Here are a few ways that I believe SCWM can help the feminist cause and be good allies to women (I don’t have any authority to speak on behalf of LGTQ people and POC, so I’m sticking to what I know). Definitely do try these at home.
- Don’t be a Meninist
From the research I’ve done into this movement that apparently started off as a joke but has now evolved into something much bigger, Meninists pick fights with feminism, raising men’s issues that they believe feminism has overlooked. Apparently we all ought to stow away our burning bras and turn our attention to the fact that men can’t get into nightclubs for free. Here is a much needed piece of truth; if not being able to get into a nightclub for free is your biggest problem at the moment, you’re having a pretty easy time of it.
When women are let in for free, it is so that we can be displayed like prime cuts of meat at the market to pull in more punters. This happens as a result of patriarchy, not feminism. Patriarchy treats women as objects à patriarchy creates this lose-lose situation.
- Don’t mansplain
Mansplaining is loosely defined as the tendency certain SCWM have to correct a woman, or explain something to her, even when they don’t have a clue what they are talking about themselves. Friends who study science in particular have told me tales of the men on their course who try to explain something to them that they understood perfectly well beforehand.
In my experience, I’ve found this when I have talked about my experiences as a woman. One guy tried to interrupt me once to tell me that feminism should be called ‘humanism’ because that’s ‘fairer’. Don’t tell me how to talk about my experiences of oppression. Women understand oppression better than you because they have experienced it.
- Stand up to other guys’ shitty behaviour
If you let sexism slide, you’re part of the problem.
Being a good ally means using your platform and privilege to challenge sexist behaviour. Often women might not stand up to sexist behaviour because they are scared or intimidated, or maybe they’re just exhausted from dealing with it all the time.
This doesn’t mean being a knight in shining armour and defending a woman’s honour; it might just mean gently letting your friends know that cat-calling isn’t cool, or asking them to rethink next time they call a girl a slut.

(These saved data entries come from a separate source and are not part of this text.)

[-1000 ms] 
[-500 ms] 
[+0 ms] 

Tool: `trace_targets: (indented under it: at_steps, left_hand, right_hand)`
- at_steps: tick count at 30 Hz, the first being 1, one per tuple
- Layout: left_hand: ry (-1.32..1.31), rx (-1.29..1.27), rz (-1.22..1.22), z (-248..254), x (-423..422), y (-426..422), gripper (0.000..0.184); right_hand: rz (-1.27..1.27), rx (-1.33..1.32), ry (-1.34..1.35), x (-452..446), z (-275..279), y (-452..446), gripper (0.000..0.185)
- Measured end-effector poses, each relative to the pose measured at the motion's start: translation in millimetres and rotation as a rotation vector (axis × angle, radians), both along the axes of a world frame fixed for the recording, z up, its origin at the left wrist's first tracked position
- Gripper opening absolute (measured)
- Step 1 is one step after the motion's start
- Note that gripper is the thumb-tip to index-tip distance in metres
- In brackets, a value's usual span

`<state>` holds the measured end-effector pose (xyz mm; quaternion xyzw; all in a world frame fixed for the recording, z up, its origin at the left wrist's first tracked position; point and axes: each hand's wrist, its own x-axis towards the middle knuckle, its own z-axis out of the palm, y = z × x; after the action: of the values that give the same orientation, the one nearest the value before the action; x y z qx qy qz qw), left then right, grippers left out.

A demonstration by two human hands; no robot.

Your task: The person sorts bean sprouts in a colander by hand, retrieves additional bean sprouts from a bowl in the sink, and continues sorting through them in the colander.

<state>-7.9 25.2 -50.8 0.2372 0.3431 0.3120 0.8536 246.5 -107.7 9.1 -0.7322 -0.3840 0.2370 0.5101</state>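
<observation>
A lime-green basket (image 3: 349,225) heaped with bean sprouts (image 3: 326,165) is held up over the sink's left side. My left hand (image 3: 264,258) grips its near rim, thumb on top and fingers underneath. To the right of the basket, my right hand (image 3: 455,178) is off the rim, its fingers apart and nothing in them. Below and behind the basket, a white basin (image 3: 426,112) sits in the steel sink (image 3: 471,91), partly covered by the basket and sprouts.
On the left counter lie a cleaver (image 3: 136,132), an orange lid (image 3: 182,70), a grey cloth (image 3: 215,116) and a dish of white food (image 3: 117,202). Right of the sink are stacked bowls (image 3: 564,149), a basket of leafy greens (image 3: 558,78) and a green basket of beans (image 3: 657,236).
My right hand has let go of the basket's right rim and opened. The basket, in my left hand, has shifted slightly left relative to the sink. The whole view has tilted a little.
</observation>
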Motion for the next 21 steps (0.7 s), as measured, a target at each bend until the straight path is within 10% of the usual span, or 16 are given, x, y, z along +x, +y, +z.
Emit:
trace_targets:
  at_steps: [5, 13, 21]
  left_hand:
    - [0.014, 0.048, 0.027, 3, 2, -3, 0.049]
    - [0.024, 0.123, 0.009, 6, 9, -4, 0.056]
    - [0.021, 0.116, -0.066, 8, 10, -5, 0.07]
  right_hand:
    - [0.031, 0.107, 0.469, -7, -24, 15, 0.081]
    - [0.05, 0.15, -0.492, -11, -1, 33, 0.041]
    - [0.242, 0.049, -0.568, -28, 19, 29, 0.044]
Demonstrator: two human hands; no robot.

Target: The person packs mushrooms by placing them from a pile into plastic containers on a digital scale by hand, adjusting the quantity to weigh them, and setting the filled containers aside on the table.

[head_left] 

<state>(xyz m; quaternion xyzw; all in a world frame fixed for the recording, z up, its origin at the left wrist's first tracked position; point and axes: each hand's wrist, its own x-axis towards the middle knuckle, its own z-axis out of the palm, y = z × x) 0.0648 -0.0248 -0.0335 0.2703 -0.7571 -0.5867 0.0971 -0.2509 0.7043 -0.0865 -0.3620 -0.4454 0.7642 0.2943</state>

I’ve often been too scared to say anything when I’ve been intimidated by men in public. It would have been great if any one of the men that witnessed what was happening (and often there are many) could have stepped up on one of these occasions and gently said something.

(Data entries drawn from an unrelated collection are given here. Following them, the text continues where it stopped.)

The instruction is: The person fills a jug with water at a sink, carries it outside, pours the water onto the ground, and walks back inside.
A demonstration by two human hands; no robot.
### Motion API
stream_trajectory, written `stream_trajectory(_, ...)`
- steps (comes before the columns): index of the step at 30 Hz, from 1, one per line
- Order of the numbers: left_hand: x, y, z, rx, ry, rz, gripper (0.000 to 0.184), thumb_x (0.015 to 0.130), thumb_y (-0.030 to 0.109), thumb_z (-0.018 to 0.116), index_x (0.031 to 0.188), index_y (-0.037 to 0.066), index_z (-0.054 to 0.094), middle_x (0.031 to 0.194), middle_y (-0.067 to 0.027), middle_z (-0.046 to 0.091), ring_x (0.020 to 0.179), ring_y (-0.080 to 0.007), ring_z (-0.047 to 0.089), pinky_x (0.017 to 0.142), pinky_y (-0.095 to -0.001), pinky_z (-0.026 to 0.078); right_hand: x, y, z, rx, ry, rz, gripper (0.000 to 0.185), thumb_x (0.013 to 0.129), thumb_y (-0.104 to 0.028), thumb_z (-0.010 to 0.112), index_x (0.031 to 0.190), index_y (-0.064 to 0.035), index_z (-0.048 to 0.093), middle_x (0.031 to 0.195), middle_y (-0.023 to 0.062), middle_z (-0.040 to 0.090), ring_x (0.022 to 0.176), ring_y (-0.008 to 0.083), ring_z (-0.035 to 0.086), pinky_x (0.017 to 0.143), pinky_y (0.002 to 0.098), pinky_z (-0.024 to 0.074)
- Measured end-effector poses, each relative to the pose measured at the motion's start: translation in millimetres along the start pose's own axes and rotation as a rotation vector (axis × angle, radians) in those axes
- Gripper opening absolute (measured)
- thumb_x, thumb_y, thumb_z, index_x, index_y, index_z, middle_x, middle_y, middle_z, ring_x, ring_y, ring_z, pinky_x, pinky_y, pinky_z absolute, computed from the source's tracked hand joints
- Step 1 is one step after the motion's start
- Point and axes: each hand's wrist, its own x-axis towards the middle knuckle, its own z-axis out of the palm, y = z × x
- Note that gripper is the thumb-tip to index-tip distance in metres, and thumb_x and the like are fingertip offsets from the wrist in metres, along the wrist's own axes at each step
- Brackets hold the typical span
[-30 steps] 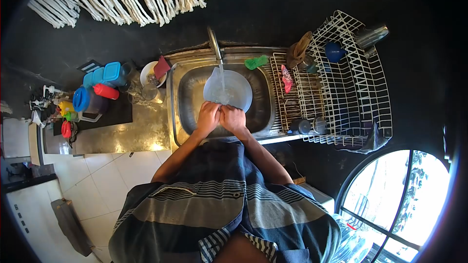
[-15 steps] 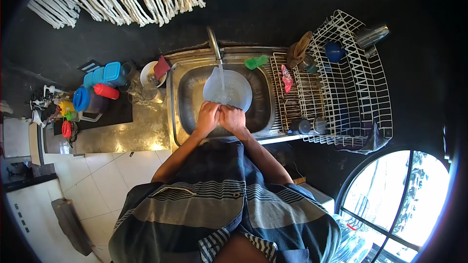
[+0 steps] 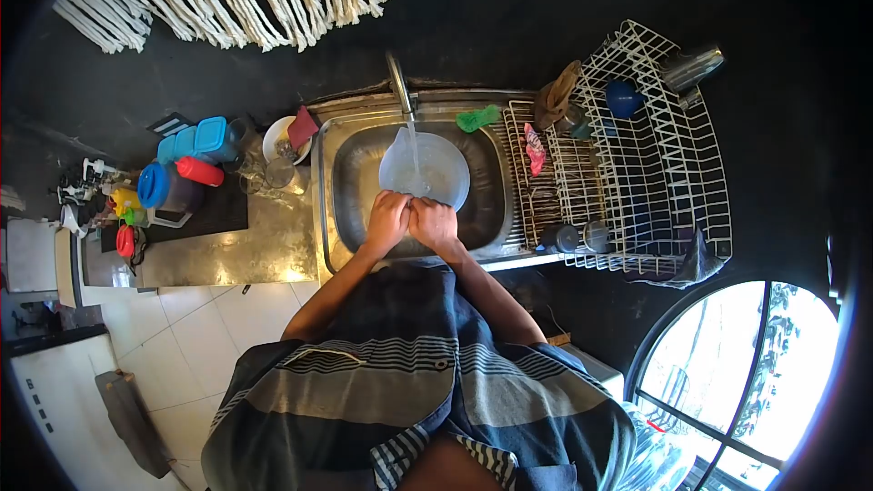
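Under the running faucet (image 3: 400, 82) is a translucent whitish plastic bowl (image 3: 446, 159) with a pointed spout-like corner at its far left. A stream of water falls into it, and some water shows inside. My left hand (image 3: 389, 216) is closed on the bowl's near edge, knuckles up. Close beside it, my right hand (image 3: 434, 221) grips the same edge, so the two hands nearly touch. The fingers curl under and hide that part of the rim. The bowl is over the steel sink basin (image 3: 350, 186); whether it rests on the bottom I cannot tell.
A green sponge (image 3: 477, 118) lies at the sink's back right corner. Further right stands a white wire dish rack (image 3: 650, 182) with a blue bowl (image 3: 624, 98). On the left counter are a white bowl (image 3: 273, 138), glasses, a red bottle (image 3: 200, 171) and blue-lidded containers (image 3: 211, 135).
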Motion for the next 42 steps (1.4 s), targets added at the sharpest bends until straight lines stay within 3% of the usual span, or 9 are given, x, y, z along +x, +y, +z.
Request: stream_trajectory(42, 1.0, 1.9, -1.3, -0.011, 0.006, -0.001, 0.015, 0.077, 0.004, 0.055, 0.090, 0.000, 0.061, 0.086, -0.0164, 0.062, 0.085, -0.0357, 0.056, 0.084, -0.0433, 0.043, 0.0, 0.3, -1.6, -0.010, -0.019, -0.019, 0.010, 0.079, -0.016, 0.054, 0.077, -0.0077, 0.061, 0.073, 0.0111, 0.064, 0.063, 0.0295, 0.064, 0.056, 0.0406, 0.0525)
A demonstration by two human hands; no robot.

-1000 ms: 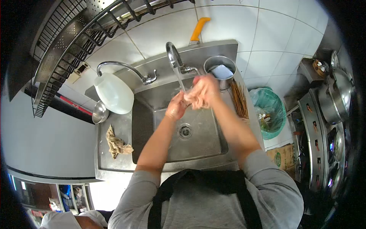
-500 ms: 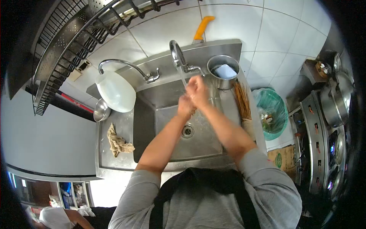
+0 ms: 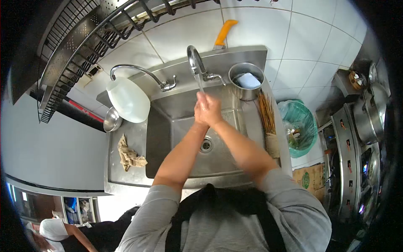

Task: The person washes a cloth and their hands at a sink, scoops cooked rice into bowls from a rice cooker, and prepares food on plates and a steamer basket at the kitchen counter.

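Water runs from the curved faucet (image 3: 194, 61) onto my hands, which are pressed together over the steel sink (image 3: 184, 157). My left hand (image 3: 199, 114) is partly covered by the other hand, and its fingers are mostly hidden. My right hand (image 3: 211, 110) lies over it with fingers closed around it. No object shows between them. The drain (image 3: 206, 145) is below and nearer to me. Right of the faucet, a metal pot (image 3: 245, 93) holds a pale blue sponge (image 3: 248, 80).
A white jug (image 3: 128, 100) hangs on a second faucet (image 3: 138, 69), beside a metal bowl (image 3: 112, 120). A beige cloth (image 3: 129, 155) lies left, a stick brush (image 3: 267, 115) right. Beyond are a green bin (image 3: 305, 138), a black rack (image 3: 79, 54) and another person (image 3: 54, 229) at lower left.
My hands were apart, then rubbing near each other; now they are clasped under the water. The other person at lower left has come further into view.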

- Challenge rape jokes and understand the importance of consent
I’ve not included “challenge rape jokes” in the “stand up to other mens’ shitty behaviour” section; I thought it warranted its own category.

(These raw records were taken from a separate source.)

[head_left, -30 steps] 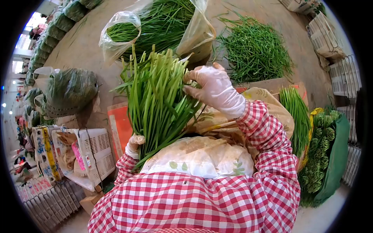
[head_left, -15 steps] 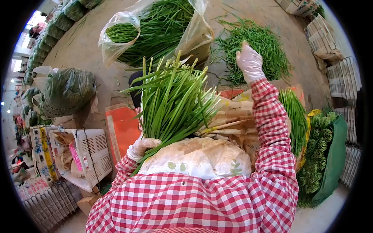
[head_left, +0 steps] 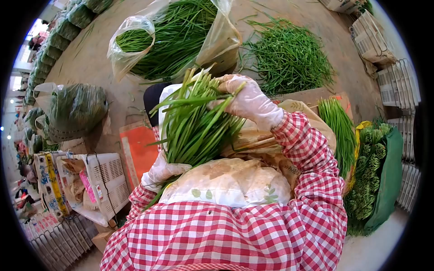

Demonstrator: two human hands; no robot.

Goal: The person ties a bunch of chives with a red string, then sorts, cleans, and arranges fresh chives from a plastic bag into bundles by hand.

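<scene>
A loose bunch of garlic chives lies across my lap, its pale cut ends pointing away from me. My left hand, in a thin whitish glove, is closed round the leafy near end. My right hand, gloved too, grips stems near the far, pale end; its fingertips are partly hidden among them. Beneath the bunch is a stained apron with a leaf print. Beyond my right hand, a heap of loose green leaves lies on the floor.
An open clear plastic bag full of chives stands ahead. Another chive bundle lies at right, beside stacked bunches in green wrapping. Left are a filled bag and a white crate. More crates line the right.
My right hand has come back from over the leaf heap, leftward and nearer, and now grips the stems' far end. The left hand still holds the bunch.
</scene>
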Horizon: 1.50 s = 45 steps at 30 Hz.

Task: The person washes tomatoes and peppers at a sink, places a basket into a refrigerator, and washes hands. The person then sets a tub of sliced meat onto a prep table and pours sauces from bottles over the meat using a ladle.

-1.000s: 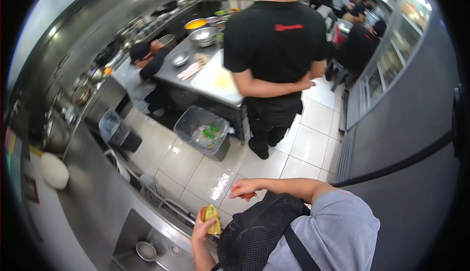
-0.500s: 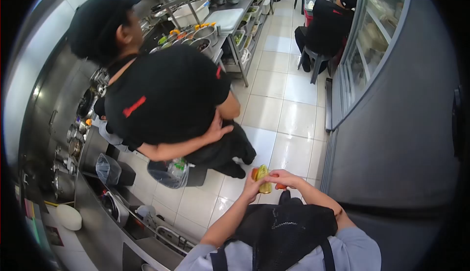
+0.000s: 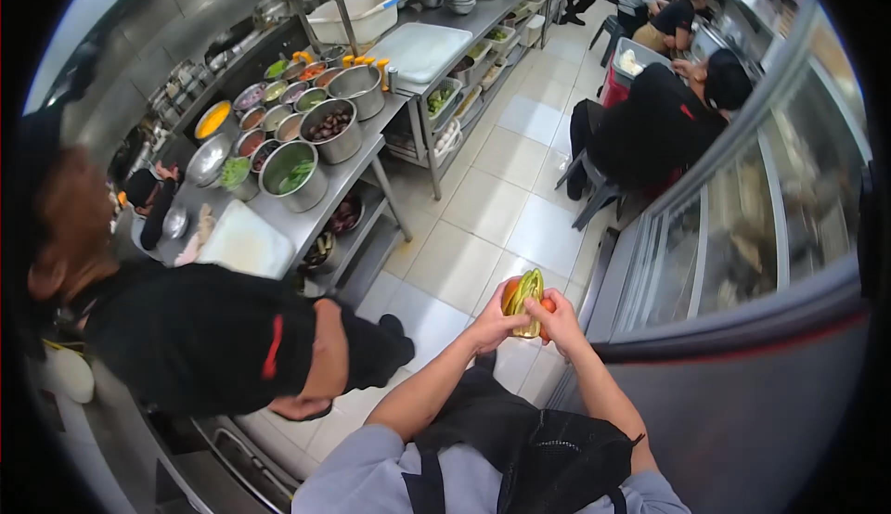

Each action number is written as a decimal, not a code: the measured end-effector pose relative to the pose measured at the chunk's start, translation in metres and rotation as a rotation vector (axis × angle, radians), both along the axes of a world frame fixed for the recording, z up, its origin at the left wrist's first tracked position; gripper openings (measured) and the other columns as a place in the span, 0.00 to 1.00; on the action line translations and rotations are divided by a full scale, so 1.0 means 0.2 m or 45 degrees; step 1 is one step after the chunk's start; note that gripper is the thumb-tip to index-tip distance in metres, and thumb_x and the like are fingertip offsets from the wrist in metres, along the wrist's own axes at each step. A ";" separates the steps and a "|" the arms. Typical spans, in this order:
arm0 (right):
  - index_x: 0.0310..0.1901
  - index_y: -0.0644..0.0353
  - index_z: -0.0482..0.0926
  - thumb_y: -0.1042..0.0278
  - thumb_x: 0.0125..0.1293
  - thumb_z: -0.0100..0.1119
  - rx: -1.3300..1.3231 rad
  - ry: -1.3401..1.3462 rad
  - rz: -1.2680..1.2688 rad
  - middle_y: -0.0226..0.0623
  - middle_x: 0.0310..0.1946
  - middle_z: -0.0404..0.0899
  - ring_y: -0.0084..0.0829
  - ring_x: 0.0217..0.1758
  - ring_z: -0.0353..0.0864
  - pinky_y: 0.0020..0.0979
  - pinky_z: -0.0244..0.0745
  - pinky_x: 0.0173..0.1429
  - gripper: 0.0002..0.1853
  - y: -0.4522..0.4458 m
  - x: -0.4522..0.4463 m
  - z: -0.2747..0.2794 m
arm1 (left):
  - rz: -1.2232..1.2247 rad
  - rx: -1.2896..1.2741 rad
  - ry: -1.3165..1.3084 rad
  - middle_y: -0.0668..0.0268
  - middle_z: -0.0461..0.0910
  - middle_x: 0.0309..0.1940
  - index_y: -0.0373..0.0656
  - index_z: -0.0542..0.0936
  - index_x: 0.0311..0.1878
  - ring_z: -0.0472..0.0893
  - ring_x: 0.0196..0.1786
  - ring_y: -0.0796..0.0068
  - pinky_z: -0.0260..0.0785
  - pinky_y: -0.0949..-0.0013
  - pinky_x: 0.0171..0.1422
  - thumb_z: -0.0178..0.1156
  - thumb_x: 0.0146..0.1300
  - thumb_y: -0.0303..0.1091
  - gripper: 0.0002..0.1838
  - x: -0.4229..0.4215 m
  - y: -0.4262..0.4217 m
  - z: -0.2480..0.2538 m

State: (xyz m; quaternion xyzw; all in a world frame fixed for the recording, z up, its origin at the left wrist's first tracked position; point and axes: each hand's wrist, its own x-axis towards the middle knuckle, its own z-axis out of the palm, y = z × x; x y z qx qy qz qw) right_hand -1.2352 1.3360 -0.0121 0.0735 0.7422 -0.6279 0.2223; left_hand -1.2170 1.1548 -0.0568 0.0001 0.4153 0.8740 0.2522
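In front of my body, both hands are close together over the floor tiles. My left hand (image 3: 494, 321) is closed around a yellowish-green cut pepper (image 3: 527, 289), and an orange-red piece (image 3: 510, 293) shows between its fingers and the pepper. My right hand (image 3: 560, 322) is closed on a small round red tomato (image 3: 548, 306), its thumb pressing the pepper's near end. The undersides of these vegetables are hidden by my fingers.
A person in black (image 3: 204, 338) stands close on my left. Behind is a steel counter (image 3: 367, 147) with several bowls and pots, including a pot of greens (image 3: 293, 176). A glass-door fridge (image 3: 733, 236) is at right. Another person (image 3: 650, 129) sits ahead beside the aisle (image 3: 473, 208).
My view has moved forward along the aisle, and the person in black now appears farther left. My hands have come closer together around the vegetables.
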 end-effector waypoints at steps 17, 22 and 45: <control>0.51 0.52 0.76 0.32 0.78 0.51 -0.885 -0.540 -0.005 0.36 0.33 0.82 0.30 0.30 0.83 0.27 0.65 0.20 0.27 0.37 -2.98 0.01 | 0.851 -0.131 -0.155 0.57 0.79 0.59 0.53 0.58 0.81 0.87 0.51 0.51 0.85 0.49 0.52 0.64 0.58 0.17 0.47 -2.20 -0.23 0.14; 0.53 0.52 0.76 0.31 0.77 0.53 -1.093 -0.630 0.231 0.37 0.37 0.83 0.33 0.35 0.84 0.29 0.70 0.24 0.28 0.00 -3.87 0.23 | 1.212 -0.075 -0.271 0.57 0.81 0.56 0.51 0.65 0.75 0.87 0.49 0.52 0.85 0.53 0.49 0.62 0.57 0.19 0.41 -2.40 -0.36 0.11; 0.66 0.49 0.73 0.62 0.71 0.66 -0.473 -0.092 0.819 0.38 0.47 0.80 0.31 0.42 0.85 0.27 0.73 0.30 0.24 -1.10 -6.90 0.37 | 1.368 0.192 0.019 0.62 0.85 0.51 0.54 0.61 0.82 0.72 0.77 0.45 0.51 0.29 0.84 0.64 0.62 0.37 0.44 -5.69 -0.95 0.36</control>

Rapists are not generally shadowy, disturbed strangers who hide down dark alleyways. The overwhelming majority of them are your everyday guys who walk amongst us. Making rape jokes asserts a culture in which rape is normalised.
You might be thinking, ‘but I’m not a rapist! It’s just a joke!’, but there’s a chance that someone on the receiving end of your joke might well be, and in making that joke, you affirm their actions.
Now for consent. Consent is everything when it comes to sex, and though Spectator writer and general muppet Brendan O’Neill says otherwise, it’s really not that complicated. A good way to ease yourself into understanding the importance of consent and respect is to make sure you see women as actual human beings, rather than conquests/challenges/sex objects. E.g., don’t shove your hand up someone’s skirt next time you’re on a night out. Women aren’t there for you to grab at will.
- Stay silent when you need to be silent
This sort of goes hand-in-hand with the mansplaining point. I love to see SCWM get involved with and vocal about feminism. It’s a rare and beautiful sight. But I do sort of hate to see SCWM talk about issues that they don’t understand and haven’t experienced as if they do and have. Sometimes it’s important to use your platform and space to make room for a less privileged voice. Don’t talk over a woman’s lived experience of oppression as though you entirely understand it (side note: plenty of white, cis, straight women could learn to use this point with regard to women of colour and LGBTQ folks). Listening is important.
So there you have it. Five fool-proof ways to be a good ally and decent person. Now get out there and keep fighting the good fight.